Look for "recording" in every line of the listing. Copy the lines that have it.
Top of DATASET EXCERPT
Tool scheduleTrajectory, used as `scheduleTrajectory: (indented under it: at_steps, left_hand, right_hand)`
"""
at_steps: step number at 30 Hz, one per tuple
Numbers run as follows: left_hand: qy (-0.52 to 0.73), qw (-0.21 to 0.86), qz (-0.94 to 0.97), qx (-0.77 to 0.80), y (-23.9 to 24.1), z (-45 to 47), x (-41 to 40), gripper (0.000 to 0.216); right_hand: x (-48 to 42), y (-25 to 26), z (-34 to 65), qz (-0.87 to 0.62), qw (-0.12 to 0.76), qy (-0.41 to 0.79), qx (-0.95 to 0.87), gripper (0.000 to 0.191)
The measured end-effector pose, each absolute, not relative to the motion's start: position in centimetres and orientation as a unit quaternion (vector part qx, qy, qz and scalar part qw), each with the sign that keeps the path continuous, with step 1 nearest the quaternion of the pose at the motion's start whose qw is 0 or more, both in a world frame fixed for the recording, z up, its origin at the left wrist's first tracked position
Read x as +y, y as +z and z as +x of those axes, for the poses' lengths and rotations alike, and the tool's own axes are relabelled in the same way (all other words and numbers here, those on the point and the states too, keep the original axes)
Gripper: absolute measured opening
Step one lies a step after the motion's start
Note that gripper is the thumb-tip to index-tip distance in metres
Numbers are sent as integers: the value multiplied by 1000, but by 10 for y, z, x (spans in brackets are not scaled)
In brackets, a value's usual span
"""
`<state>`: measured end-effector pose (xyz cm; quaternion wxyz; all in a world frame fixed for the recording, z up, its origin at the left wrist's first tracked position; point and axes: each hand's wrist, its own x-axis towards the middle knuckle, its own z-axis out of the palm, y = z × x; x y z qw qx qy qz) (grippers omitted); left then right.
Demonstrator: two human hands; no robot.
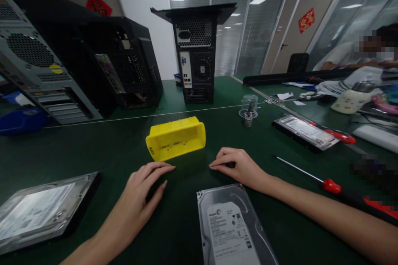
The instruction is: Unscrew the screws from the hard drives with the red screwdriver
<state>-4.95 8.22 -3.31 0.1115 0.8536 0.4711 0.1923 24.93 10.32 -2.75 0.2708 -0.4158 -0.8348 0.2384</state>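
My left hand (140, 192) rests over the green table, fingers apart and thumb away from the forefinger, with nothing in it. Just beyond its fingertips a yellow plastic bin (175, 132) leans with its mouth toward me; several small metal screws (172, 145) lie inside. My right hand (238, 165) pinches thumb and forefinger together at the bin's right front; whatever is between the tips is too small to make out. A hard drive (228, 227) with a white label lies below my right hand, label up, its near end cut off by the frame.
Another hard drive (40, 207) lies at left. To the right are a screwdriver (311, 174), a third drive (307, 130) and red-handled pliers (338, 136). A clear plastic cup-like piece (248, 109) stands behind. Computer cases (199, 58) line the back; a person (357, 51) sits far right.
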Motion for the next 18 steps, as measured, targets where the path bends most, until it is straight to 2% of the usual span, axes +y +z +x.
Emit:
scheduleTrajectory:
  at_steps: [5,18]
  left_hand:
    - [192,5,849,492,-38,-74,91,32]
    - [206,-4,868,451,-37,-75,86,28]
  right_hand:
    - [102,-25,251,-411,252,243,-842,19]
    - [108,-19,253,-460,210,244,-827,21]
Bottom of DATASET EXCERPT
RESPONSE:
The measured end-effector pose, each absolute, not relative to the motion's start: position in centimetres and orientation as a unit quaternion (vector part qx, qy, qz and scalar part qw), each with the sign that keeps the path continuous, with step 1 nearest the quaternion of the pose at the motion's start whose qw is 0 or more, both in a world frame fixed for the recording, z up, its origin at the left wrist's first tracked position
`<state>`: measured end-effector pose (xyz cm; quaternion wxyz; all in a world frame fixed for the recording, z up, its origin at the left wrist's first tracked position; point and axes: each hand's wrist, its own x-axis towards the middle knuckle, its own z-axis out of the palm, y = z × x; x y z qw qx qy qz) (grippers omitted); left then right.

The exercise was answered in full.